## AIM OF THE EXERCISE
Exclude the pictures and repeat all of the data exactly.

★ ★ ★ ★ ★

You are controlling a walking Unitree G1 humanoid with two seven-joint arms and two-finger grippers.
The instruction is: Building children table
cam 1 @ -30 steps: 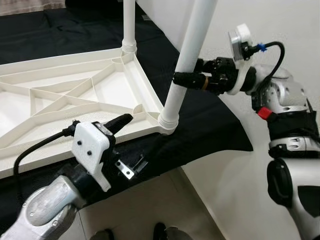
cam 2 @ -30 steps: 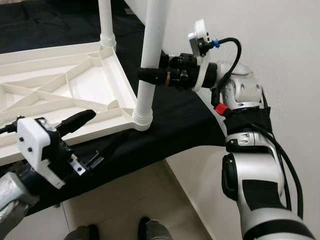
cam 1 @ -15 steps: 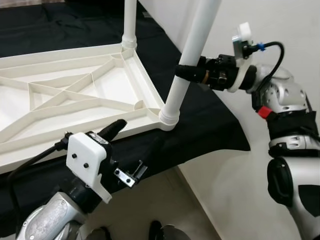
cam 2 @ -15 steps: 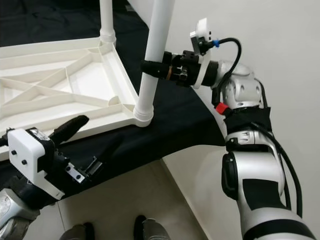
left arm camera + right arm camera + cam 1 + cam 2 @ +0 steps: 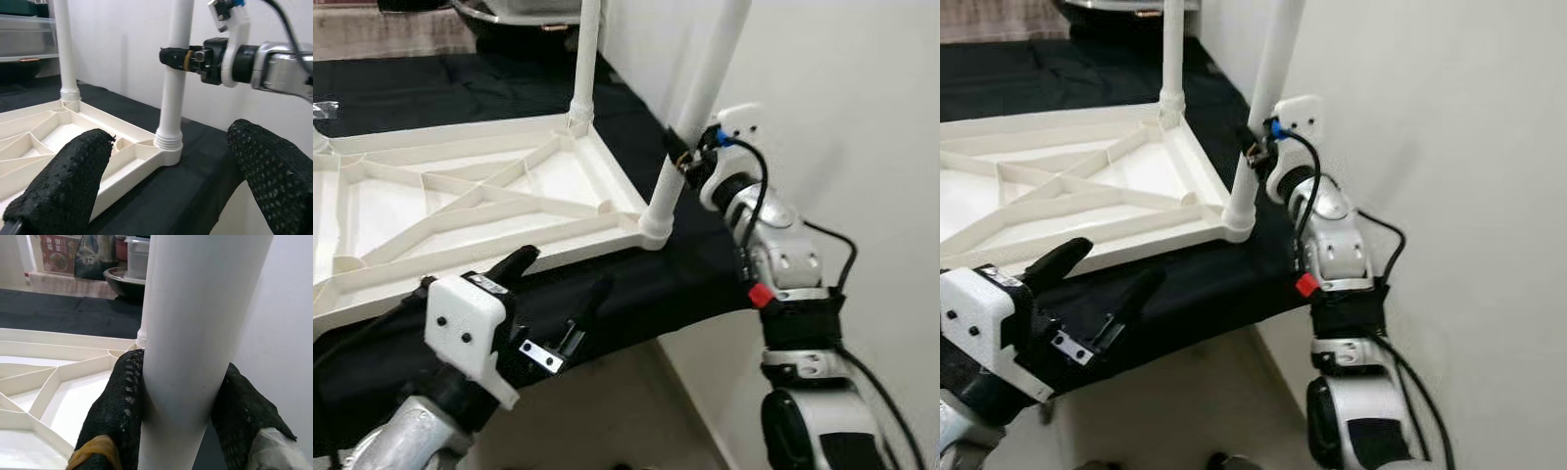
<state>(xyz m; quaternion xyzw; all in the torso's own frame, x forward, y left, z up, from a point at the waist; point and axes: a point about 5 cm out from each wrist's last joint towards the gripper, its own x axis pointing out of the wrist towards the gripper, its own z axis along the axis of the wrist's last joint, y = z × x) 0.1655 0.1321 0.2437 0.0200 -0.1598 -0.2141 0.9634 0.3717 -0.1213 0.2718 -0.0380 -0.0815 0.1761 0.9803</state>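
Your left hand [image 5: 558,294] is hovering wide open beside the upturned white ribbed plastic tabletop [image 5: 460,211] lying on the black-covered table [image 5: 705,264], while your right hand [image 5: 680,157] is clamping its stiff, light, likely slippery white tubular corner leg [image 5: 690,117], so keep gripping mid-shaft.

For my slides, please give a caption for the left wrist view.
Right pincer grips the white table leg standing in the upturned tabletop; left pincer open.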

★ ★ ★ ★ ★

## WRITTEN RESPONSE
You are controlling a walking Unitree G1 humanoid with two seven-joint arms and two-finger grippers.
The instruction is: Building children table
cam 1 @ -30 steps: 
cam 2 @ -30 steps: 
cam 1 @ -15 steps: 
cam 2 @ -15 steps: 
left arm camera + right arm camera + cam 1 + cam 2 @ +0 steps: 
<state>(xyz m; quaternion xyzw; all in the torso's own frame, x forward, y left, z up, from a point at the waist; point and axes: a point about 5 cm out from each wrist's last joint towards the gripper, its own x axis pointing out of the wrist towards the gripper, its own z axis along the axis of the wrist's last joint, y = z × x) 0.1655 0.1321 0.2437 0.0200 -0.1598 -0.2141 0.9634 0.3717 -0.1213 0.2718 -0.0380 -0.0815 0.1761 0.9803</state>
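Your left hand [image 5: 558,294] is hovering wide open beside the upturned white ribbed plastic tabletop [image 5: 460,211] lying on the black-covered table [image 5: 705,264], while your right hand [image 5: 680,157] is clamping its stiff, light, likely slippery white tubular corner leg [image 5: 690,117], so keep gripping mid-shaft.

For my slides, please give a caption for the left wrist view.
Right pincer grips the white table leg standing in the upturned tabletop; left pincer open.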

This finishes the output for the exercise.